Supplied material Block Start
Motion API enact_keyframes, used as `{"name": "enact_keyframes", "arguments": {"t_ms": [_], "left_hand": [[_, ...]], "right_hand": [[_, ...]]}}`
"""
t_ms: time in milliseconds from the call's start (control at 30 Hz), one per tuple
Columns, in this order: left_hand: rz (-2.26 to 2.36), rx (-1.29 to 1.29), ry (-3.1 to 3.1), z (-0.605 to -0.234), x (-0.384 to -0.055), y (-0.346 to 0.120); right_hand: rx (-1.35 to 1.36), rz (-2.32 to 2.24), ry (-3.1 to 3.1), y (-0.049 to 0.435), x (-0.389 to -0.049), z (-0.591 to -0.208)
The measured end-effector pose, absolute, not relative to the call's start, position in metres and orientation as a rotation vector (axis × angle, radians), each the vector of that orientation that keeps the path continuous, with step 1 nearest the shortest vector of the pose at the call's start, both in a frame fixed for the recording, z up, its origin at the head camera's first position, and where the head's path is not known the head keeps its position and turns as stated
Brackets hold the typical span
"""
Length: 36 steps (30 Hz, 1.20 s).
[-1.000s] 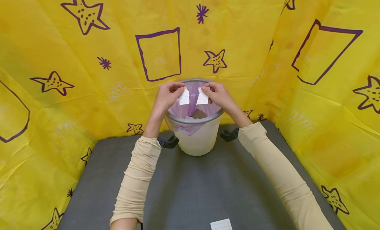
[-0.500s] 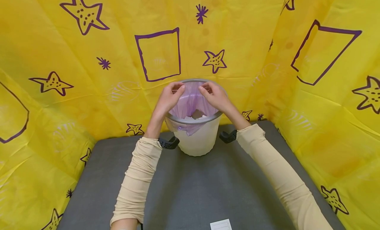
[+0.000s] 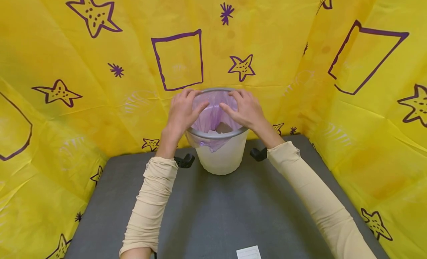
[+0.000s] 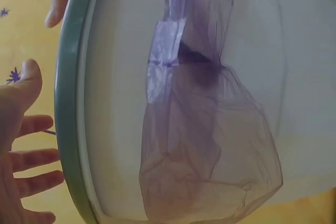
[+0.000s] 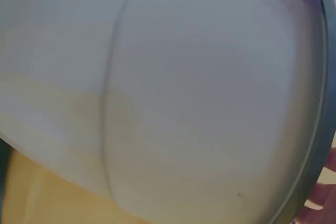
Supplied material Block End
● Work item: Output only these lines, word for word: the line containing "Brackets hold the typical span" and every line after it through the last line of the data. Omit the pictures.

● Completed task:
Brackets hold the typical span
"""
Length: 36 steps (30 Hz, 1.20 s).
[-1.000s] 
[-0.500s] 
[+0.000s] 
[+0.000s] 
[+0.000s] 

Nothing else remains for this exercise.